Integrate Learning Experiences Indoors and Outdoors

Kids can learn pleasantly when you incorporate the outdoors into your classroom. Research indicates that interacting with nature can help kids feel more at peace, enhance their sensory abilities, lengthen their attention spans, and give them a sense of independence. Even while we can’t spend all our time outside, we can still bring the outside in. Here’s how to do it:

  • Consider Plants

Having a lot of plants in your classroom is a simple way to bring the outside in! Plants brighten your space, bring the outdoors in, and enhance the quality of the air. You may select a combination of green and flowering plants and discuss how the various kinds grow differently from one another. Additionally, these plants can be utilised to teach measurement and data chart creation.
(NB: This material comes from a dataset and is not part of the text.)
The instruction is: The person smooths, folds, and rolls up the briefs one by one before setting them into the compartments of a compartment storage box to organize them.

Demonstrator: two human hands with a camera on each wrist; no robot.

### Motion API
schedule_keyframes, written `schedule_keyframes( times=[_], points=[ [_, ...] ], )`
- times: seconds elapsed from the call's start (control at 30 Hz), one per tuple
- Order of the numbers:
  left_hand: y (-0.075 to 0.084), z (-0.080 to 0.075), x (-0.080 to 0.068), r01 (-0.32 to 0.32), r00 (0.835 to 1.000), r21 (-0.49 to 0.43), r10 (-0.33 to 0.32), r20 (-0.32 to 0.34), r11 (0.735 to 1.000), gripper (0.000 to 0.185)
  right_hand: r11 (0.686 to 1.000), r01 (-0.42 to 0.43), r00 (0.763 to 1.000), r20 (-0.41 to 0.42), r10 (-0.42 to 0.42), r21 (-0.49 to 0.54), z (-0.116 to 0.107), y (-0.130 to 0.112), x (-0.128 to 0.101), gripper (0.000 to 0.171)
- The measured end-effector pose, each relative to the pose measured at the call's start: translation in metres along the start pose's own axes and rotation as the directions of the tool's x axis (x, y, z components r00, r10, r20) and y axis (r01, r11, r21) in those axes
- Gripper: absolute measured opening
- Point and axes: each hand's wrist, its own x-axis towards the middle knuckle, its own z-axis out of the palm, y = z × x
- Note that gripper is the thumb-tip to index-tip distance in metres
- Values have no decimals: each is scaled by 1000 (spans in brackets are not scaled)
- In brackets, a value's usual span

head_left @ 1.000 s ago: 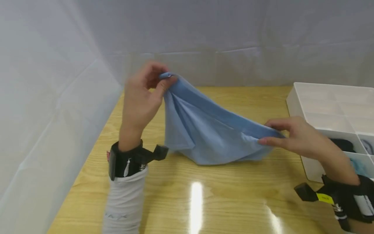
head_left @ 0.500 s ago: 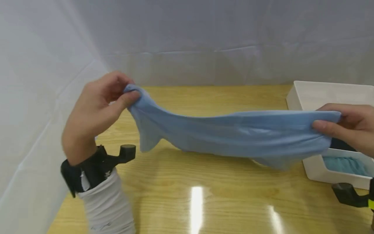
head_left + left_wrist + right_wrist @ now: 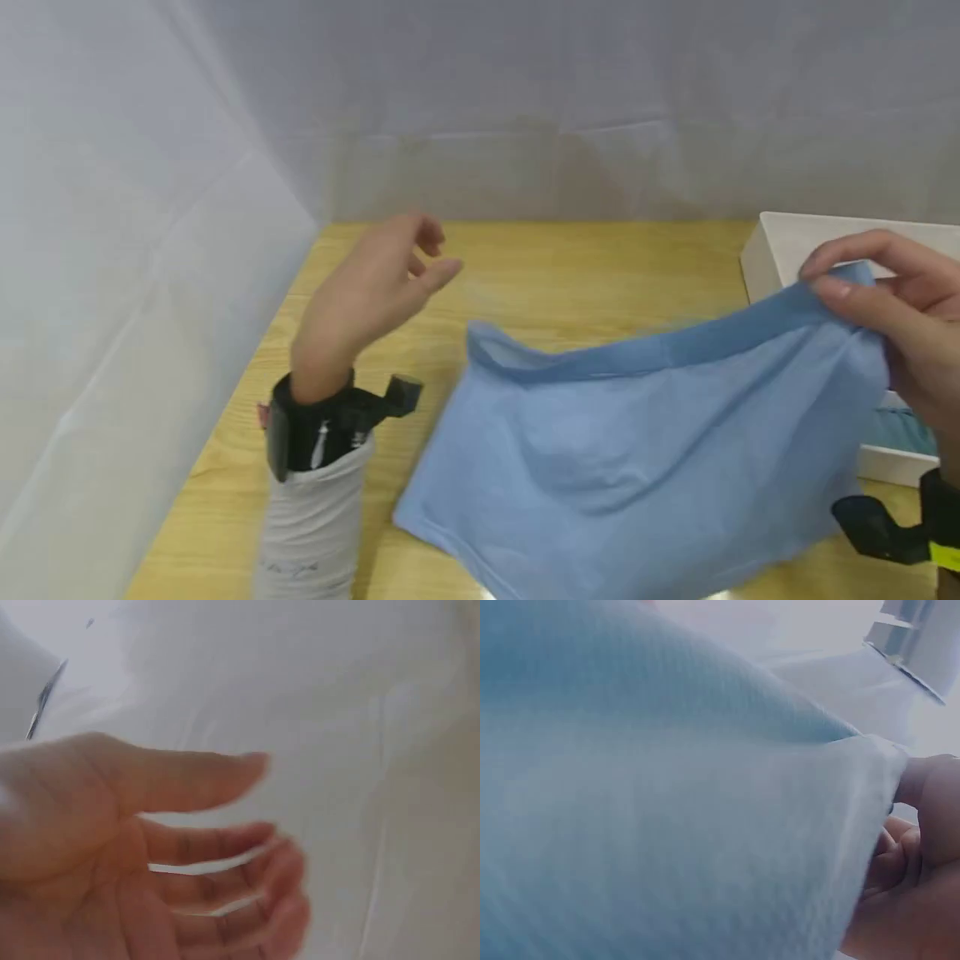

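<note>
A pair of light blue underpants [image 3: 630,450] with a wide waistband hangs spread out over the wooden table in the head view. My right hand [image 3: 915,317] pinches the right end of the waistband between thumb and fingers. In the right wrist view the blue cloth [image 3: 675,810] fills most of the picture, and part of the right hand [image 3: 930,832] shows at the edge. My left hand [image 3: 375,292] is in the air, up and left of the loose waistband end, touching nothing. Its fingers are loosely bent and apart from the thumb, as the left wrist view of the hand [image 3: 172,840] also shows.
At the right stands a white divided box [image 3: 772,250], partly hidden by the right hand and the cloth. A teal folded cloth [image 3: 900,429] lies in one compartment. White sheeting [image 3: 487,100] walls the wooden table [image 3: 247,483] at the back and left.
Both hands first pulled the waistband outward and stretched it. Then the left hand let go and moved right, while the right hand kept its grip and the underpants swung down toward the front.
</note>
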Motion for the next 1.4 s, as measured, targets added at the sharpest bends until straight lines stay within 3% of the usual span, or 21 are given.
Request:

  • Images and Charts for the Weather

Finding out what’s going on outside is a part of bringing the outside inside. You don’t need to wait until your course requirements specify that you keep track of the weather. You can include a daily weather talk in science or the morning meeting. 

Adding images of stunning natural settings to your walls is another way to bring the outside in. To provide learners a different perspective of nature than what is just outside their window, you might wish to select images from distant places. 

Hopefully, these tips about integrating learning across media, designing learning spaces that link to the natural world, and just getting outside more may assist you in incorporating nature-based learning into your classroom.